The interest in cultivating houseplants is cyclical, Cassandra Braman says.
The owner of Honey Plant, 1436 N. Wells St., explains that the previous houseplant boom was most likely in the '70s. However, the current surge of houseplant popularity appears to be accelerated by the pandemic as more people found themselves at home.
“I think so much of our lives, especially in this current era, is geared toward pursuing your career, pursuing technology, pursuing the next greatest thing that the influencers are pushing, that having something that is a little bit lighter, something that is green, kind of calms you down, brings you back,” Braman says.

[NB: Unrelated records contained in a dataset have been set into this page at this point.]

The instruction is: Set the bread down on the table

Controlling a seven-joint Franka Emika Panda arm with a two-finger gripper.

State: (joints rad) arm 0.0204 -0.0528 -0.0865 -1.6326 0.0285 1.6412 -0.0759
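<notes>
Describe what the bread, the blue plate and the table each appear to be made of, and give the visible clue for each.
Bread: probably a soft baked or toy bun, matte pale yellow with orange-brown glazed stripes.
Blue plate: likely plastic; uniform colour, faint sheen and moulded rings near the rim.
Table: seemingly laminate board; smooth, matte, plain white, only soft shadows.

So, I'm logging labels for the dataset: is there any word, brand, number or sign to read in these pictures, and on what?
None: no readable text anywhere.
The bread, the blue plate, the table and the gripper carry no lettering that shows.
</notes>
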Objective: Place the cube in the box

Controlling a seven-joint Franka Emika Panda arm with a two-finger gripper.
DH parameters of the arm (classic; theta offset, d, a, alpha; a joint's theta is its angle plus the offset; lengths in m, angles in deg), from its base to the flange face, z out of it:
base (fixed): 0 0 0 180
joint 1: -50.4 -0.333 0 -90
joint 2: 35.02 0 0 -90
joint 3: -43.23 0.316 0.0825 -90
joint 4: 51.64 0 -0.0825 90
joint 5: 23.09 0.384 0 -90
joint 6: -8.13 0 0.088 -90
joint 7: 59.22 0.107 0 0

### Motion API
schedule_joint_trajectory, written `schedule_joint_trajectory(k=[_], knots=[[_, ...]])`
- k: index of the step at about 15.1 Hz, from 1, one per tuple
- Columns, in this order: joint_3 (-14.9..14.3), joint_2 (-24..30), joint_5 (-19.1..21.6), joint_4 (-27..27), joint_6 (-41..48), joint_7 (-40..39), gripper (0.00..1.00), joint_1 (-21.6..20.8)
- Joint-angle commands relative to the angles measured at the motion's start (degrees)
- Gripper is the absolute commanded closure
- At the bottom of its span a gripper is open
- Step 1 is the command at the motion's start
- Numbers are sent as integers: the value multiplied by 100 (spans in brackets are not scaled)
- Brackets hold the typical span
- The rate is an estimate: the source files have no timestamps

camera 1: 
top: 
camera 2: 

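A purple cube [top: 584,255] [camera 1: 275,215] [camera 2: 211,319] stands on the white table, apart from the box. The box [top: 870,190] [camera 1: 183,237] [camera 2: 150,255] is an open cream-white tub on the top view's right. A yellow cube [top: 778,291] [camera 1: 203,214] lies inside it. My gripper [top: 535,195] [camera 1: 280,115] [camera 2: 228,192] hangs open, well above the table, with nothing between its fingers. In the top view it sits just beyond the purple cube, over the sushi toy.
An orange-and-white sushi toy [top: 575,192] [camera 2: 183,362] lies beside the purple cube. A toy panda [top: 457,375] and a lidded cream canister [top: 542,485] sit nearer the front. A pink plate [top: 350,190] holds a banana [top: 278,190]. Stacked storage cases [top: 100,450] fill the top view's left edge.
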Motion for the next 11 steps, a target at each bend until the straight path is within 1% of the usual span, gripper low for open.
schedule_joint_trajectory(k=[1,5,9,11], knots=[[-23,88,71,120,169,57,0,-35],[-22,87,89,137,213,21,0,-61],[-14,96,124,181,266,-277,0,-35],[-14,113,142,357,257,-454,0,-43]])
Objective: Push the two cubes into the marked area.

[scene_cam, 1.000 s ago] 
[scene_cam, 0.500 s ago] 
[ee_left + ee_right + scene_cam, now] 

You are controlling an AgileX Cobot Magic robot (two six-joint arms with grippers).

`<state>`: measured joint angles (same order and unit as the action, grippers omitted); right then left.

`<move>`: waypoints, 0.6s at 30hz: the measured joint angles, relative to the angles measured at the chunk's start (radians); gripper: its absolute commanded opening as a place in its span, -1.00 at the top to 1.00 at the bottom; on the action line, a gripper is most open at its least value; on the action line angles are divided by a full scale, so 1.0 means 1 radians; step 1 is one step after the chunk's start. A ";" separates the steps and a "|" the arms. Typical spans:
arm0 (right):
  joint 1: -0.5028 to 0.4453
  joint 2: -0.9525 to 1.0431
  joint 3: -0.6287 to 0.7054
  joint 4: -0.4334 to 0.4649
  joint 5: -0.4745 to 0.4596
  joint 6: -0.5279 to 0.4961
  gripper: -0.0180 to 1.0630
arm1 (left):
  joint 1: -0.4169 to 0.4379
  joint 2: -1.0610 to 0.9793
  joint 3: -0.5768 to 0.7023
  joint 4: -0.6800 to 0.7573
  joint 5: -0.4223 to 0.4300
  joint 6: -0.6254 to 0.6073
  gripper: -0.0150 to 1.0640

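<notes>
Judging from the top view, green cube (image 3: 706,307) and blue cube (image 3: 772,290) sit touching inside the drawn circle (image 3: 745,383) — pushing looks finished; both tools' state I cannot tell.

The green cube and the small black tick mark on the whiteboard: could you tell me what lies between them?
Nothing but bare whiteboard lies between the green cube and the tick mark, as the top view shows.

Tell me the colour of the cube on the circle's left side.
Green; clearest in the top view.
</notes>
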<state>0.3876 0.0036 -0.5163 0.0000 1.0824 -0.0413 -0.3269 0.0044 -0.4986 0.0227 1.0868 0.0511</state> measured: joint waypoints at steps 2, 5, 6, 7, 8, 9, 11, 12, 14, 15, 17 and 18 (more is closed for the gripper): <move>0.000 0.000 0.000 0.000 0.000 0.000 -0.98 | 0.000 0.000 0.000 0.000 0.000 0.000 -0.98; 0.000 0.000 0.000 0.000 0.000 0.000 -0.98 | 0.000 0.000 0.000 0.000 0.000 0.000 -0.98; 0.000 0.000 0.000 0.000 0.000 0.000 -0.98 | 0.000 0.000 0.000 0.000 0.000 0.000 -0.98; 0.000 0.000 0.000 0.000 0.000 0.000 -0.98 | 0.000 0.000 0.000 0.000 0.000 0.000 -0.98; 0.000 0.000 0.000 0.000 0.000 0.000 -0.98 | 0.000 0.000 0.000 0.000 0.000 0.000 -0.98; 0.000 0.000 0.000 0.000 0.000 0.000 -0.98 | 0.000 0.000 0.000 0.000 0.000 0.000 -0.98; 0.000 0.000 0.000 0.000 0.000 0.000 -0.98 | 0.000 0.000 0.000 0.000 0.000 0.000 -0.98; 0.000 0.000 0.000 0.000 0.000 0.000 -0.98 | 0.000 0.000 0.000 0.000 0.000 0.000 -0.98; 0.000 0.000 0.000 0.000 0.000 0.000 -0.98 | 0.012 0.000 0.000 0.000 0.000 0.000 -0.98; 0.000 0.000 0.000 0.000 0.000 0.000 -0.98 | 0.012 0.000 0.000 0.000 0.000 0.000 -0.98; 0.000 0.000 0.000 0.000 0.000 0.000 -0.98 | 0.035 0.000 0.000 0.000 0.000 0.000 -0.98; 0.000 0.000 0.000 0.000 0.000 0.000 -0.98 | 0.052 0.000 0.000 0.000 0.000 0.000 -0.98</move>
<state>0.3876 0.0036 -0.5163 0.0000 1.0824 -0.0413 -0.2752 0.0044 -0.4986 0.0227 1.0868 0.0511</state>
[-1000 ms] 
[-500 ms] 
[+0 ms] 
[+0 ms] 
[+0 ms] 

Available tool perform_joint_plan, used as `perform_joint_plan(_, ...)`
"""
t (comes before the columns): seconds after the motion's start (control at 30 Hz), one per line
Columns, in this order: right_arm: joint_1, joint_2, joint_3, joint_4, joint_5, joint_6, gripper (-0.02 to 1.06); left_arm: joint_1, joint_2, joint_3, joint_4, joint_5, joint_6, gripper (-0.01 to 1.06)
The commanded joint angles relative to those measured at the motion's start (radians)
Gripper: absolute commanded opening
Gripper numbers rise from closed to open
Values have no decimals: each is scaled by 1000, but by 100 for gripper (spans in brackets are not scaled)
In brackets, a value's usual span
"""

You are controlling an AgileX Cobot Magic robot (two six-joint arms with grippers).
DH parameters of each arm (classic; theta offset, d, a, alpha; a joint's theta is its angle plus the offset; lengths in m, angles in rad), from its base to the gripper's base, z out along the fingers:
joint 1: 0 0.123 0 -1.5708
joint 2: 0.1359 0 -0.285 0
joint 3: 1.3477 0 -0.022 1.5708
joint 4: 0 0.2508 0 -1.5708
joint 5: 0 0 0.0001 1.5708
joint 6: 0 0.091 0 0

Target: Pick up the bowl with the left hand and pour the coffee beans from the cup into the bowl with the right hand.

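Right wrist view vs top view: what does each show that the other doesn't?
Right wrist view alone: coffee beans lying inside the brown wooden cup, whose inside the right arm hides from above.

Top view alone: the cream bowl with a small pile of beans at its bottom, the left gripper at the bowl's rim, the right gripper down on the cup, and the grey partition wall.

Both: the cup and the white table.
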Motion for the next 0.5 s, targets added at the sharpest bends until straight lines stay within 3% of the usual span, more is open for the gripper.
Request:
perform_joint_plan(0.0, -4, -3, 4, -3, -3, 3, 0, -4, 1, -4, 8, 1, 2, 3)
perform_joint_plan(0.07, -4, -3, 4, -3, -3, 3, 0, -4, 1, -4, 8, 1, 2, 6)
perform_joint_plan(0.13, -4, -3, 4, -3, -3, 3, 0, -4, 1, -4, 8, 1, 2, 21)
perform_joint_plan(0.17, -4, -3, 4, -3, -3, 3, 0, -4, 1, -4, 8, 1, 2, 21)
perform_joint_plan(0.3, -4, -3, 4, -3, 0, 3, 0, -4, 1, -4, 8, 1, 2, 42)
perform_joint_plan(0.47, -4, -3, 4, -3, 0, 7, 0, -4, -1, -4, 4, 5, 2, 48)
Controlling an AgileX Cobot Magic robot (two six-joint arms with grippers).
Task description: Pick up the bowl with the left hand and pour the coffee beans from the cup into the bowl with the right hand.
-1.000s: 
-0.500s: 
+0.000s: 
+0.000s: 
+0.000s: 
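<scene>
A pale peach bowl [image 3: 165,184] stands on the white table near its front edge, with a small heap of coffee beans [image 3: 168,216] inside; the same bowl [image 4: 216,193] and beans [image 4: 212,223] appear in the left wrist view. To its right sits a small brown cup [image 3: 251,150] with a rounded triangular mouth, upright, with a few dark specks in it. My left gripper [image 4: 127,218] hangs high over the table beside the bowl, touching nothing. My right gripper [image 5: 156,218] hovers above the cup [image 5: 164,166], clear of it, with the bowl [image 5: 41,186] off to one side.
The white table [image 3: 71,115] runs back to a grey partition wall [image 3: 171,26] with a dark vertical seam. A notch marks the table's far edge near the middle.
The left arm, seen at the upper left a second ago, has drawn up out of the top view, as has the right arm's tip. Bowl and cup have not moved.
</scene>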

If you would like to stretch your green thumb, she has provided a few tips to help houseplants thrive.
See the light
Braman says there is a common misconception that all plants need a large amount of light and water, but each plant will have its own needs.
“Succulents need to be watered every few weeks on average, whereas a very thin leafy plant needs to be watered every five to seven days,” she says.
The first step is evaluating what light you have available to you. If you have a lot of direct sunlight coming through your windows in the afternoon, Braman says a sun-loving plant such as a cactus or succulent or a hearty tropical plant is likely to thrive.
Conversely, plant owners living in shady spots should consider snake plants or ZZ plants (an abbreviation of Zamioculcas Zamiifolia), which can withstand low-light areas.
It isn't just about the plant, it's about the owner, too, Braman says. She suggests sitting down and figuring out what aligns best with your life.
“If we talked through everything, and we know whether you can handle a high-light plant or a low-light plant, then we can go into, 'Do you think you're going to want to water often or do you think you're just going to want to let it sit, be a part of the decoration and you check on it once a month?'” Braman says.
If you're the type to forget when you last watered your plants, she suggests a tolerant, resilient snake plant, or if you have a lot of light, but just not enough time, a cactus is better for you.
But if you're itching to see a plant grow and thrive right before you eyes, and you don't mind a more rigorous watering schedule, a philodendron or pothos will unfurl leaves every few weeks, especially in the spring and summer, Braman says.
“They are more talkative,” she explains. “It will wilt a little bit when it's thirsty and will perk right back up in a few hours after you water it.”
The next level
If you are successful, inevitably your next task will be repotting your plant. Braman recommends picking a pot only 1 to 2 inches larger than the original pot.
“That allows the plant to stretch its roots a bit, but it doesn't put too much soil around it that would hold water for too long,” Braman explains. “Perhaps you have your plant in a 4-inch nursery pot and decide to put it in a 10-inch new pot – unfortunately, that pot would hold so much water that you might end up rotting the roots before the soil could dry out.”
In general, the best time to repot a plant that has been sitting in your home a while is during the active growing season in the spring, summer, or early fall. Braman says any disturbances from transferring the plant from one pot to another are usually offset by the roots growing and changing due to the season.
Braman offers how-to videos at TheHoneyPlant.com.
Buy the basics: Quality soil with grit. Mixing grit into your potting soil creates pockets in the soil for water and air to move through, allowing the roots to grow freely.
What you need: A room that meets the light needs of your plant.
About the series
At this point of the pandemic, if it can be done virtually, you've done it, you've seen it and you've probably have told someone to turn off "Mute" at least 20 times.
It is time to turn inward. This is the last of a six-part series about finding new outlets offline, whether it's indoors or outdoors. We have turned to the experts to provide beginner tips on a range of topics that will give us something to brag about at Zoomsgiving this year.